WORK REQUEST
Would you give the data below back exactly as it reads?

GIVEN RECORDS

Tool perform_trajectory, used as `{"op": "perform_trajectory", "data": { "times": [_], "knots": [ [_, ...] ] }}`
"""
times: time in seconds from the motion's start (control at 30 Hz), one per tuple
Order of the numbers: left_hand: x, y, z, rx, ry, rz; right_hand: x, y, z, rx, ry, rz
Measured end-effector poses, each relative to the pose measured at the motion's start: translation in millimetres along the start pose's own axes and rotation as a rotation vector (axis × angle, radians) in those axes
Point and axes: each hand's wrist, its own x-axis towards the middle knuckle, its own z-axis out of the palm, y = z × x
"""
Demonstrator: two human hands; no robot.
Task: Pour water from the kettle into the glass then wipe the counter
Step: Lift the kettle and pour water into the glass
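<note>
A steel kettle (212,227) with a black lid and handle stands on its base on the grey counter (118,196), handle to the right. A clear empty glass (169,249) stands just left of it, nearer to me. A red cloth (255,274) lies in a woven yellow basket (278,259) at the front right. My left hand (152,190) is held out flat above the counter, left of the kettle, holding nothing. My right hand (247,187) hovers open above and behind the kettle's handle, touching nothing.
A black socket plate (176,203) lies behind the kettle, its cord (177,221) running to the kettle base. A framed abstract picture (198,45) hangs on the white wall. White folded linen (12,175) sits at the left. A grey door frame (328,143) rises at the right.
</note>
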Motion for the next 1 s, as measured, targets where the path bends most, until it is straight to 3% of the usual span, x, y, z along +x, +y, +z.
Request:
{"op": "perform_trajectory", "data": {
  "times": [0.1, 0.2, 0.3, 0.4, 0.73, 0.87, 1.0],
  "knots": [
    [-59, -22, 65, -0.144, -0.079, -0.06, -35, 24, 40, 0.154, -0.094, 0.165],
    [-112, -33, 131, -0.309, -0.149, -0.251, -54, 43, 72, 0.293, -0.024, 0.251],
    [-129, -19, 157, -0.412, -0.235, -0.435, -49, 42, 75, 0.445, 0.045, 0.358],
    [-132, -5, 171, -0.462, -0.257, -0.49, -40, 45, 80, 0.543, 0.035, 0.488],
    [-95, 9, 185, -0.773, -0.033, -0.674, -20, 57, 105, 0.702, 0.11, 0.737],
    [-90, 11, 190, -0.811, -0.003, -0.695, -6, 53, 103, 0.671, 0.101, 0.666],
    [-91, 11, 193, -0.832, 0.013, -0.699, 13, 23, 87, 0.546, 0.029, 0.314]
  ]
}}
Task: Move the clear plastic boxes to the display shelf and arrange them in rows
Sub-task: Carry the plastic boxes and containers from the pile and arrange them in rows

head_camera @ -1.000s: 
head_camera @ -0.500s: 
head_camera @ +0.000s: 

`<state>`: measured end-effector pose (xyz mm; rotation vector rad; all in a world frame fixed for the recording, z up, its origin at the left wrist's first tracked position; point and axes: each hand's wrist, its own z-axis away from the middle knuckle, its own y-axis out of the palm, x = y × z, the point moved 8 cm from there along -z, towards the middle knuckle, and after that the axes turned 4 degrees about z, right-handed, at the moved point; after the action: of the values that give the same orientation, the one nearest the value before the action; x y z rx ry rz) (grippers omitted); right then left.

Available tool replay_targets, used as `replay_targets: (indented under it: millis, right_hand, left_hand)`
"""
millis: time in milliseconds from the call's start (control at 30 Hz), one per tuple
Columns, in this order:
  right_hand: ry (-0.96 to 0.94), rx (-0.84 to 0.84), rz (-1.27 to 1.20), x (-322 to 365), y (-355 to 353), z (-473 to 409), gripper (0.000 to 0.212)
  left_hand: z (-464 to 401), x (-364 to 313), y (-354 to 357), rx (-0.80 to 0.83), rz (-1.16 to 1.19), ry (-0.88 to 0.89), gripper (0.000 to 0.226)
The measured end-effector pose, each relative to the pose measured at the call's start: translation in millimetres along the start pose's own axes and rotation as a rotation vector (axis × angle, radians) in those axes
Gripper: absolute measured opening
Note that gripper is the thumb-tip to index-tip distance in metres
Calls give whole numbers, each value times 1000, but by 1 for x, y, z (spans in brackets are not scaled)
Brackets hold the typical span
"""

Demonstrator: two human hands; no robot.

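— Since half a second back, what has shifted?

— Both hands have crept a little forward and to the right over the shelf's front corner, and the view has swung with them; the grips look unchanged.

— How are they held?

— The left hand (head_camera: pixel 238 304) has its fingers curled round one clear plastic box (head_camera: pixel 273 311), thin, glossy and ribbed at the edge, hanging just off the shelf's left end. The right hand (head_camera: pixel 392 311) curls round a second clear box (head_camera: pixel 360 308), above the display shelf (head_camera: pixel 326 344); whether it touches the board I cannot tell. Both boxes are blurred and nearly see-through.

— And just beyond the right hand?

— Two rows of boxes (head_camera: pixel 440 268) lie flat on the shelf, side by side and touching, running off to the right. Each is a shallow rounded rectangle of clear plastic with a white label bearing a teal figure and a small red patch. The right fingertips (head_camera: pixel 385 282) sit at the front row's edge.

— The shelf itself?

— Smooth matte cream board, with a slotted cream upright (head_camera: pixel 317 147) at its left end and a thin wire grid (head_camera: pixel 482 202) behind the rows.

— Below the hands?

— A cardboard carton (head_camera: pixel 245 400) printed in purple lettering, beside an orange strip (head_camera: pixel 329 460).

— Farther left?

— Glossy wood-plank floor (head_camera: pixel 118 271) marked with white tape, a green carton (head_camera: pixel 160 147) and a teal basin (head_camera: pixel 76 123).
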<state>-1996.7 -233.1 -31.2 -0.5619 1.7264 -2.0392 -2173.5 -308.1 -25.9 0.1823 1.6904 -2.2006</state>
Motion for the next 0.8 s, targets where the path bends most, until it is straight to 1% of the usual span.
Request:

RESPONSE BELOW
Tool perform_trajectory, used as `{"op": "perform_trajectory", "data": { "times": [_], "knots": [ [_, ...] ] }}`
"""
times: time in seconds from the motion's start (control at 30 Hz), one per tuple
Order of the numbers: left_hand: x, y, z, rx, ry, rz; right_hand: x, y, z, rx, ry, rz
Measured end-effector poses, each relative to the pose measured at the motion's start: translation in millimetres along the start pose's own axes and rotation as a rotation vector (axis × angle, radians) in those axes
Point and axes: each hand's wrist, its own x-axis towards the middle knuckle, its own z-axis out of the palm, y = z × x
"""
Demonstrator: two human hands; no robot.
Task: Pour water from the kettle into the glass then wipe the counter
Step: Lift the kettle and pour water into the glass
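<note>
A steel kettle (212,227) with a black lid and handle stands on its base on the grey counter (118,196), handle to the right. A clear empty glass (169,249) stands just left of it, nearer to me. A red cloth (255,274) lies in a woven yellow basket (278,259) at the front right. My left hand (152,190) is held out flat above the counter, left of the kettle, holding nothing. My right hand (247,187) hovers open above and behind the kettle's handle, touching nothing.
A black socket plate (176,203) lies behind the kettle, its cord (177,221) running to the kettle base. A framed abstract picture (198,45) hangs on the white wall. White folded linen (12,175) sits at the left. A grey door frame (328,143) rises at the right.
</note>
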Motion for the next 1 s, as measured, targets where the path bends most, until it is straight to 3% of the usual span, x, y, z along +x, +y, +z.
Request:
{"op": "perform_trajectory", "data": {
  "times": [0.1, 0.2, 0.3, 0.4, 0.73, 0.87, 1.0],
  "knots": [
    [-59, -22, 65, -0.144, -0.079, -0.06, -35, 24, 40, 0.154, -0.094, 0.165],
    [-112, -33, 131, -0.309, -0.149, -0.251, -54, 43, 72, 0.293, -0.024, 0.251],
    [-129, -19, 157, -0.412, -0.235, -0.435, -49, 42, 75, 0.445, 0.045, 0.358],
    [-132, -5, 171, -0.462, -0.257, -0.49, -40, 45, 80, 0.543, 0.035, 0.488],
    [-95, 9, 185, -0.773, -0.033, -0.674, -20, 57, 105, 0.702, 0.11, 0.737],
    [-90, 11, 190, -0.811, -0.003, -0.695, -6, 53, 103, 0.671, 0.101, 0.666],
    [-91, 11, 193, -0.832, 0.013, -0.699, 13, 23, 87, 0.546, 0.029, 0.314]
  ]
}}
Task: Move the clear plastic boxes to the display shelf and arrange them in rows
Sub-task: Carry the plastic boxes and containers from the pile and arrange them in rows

head_camera @ -1.000s: 
head_camera @ -0.500s: 
head_camera @ +0.000s: 

`<state>`: measured end-effector pose (xyz mm; rotation vector rad; all in a world frame fixed for the recording, z up, its origin at the left wrist's first tracked position; point and axes: each hand's wrist, its own z-axis away from the middle knuckle, its own y-axis out of the palm, x = y × z, the point moved 8 cm from there along -z, towards the middle knuckle, and after that the axes turned 4 degrees about z, right-handed, at the moved point; after the action: of the values that give the same orientation, the one nearest the value before the action; x y z rx ry rz) (grippers omitted); right then left.

Available tool replay_targets, used as `replay_targets: (indented under it: millis, right_hand, left_hand)`
"""
millis: time in milliseconds from the call's start (control at 30 Hz), one per tuple
Columns, in this order:
  right_hand: ry (-0.96 to 0.94), rx (-0.84 to 0.84), rz (-1.27 to 1.20), x (-322 to 365), y (-355 to 353), z (-473 to 409), gripper (0.000 to 0.212)
  left_hand: z (-464 to 401), x (-364 to 313), y (-354 to 357), rx (-0.80 to 0.83), rz (-1.16 to 1.19), ry (-0.88 to 0.89), gripper (0.000 to 0.226)
The measured end-effector pose, each relative to the pose measured at the call's start: translation in millimetres along the start pose's own axes and rotation as a rotation vector (axis × angle, radians) in those axes
Gripper: absolute measured opening
Note that gripper is the thumb-tip to index-tip distance in metres
Calls give whole numbers, each value times 1000, but by 1 for x, y, z (spans in brackets are not scaled)
Brackets hold the typical span
"""

Demonstrator: two human hands; no robot.

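— Since half a second back, what has shifted?

— Both hands have crept a little forward and to the right over the shelf's front corner, and the view has swung with them; the grips look unchanged.

— How are they held?

— The left hand (head_camera: pixel 238 304) has its fingers curled round one clear plastic box (head_camera: pixel 273 311), thin, glossy and ribbed at the edge, hanging just off the shelf's left end. The right hand (head_camera: pixel 392 311) curls round a second clear box (head_camera: pixel 360 308), above the display shelf (head_camera: pixel 326 344); whether it touches the board I cannot tell. Both boxes are blurred and nearly see-through.

— And just beyond the right hand?

— Two rows of boxes (head_camera: pixel 440 268) lie flat on the shelf, side by side and touching, running off to the right. Each is a shallow rounded rectangle of clear plastic with a white label bearing a teal figure and a small red patch. The right fingertips (head_camera: pixel 385 282) sit at the front row's edge.

— The shelf itself?

— Smooth matte cream board, with a slotted cream upright (head_camera: pixel 317 147) at its left end and a thin wire grid (head_camera: pixel 482 202) behind the rows.

— Below the hands?

— A cardboard carton (head_camera: pixel 245 400) printed in purple lettering, beside an orange strip (head_camera: pixel 329 460).

— Farther left?

— Glossy wood-plank floor (head_camera: pixel 118 271) marked with white tape, a green carton (head_camera: pixel 160 147) and a teal basin (head_camera: pixel 76 123).
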<state>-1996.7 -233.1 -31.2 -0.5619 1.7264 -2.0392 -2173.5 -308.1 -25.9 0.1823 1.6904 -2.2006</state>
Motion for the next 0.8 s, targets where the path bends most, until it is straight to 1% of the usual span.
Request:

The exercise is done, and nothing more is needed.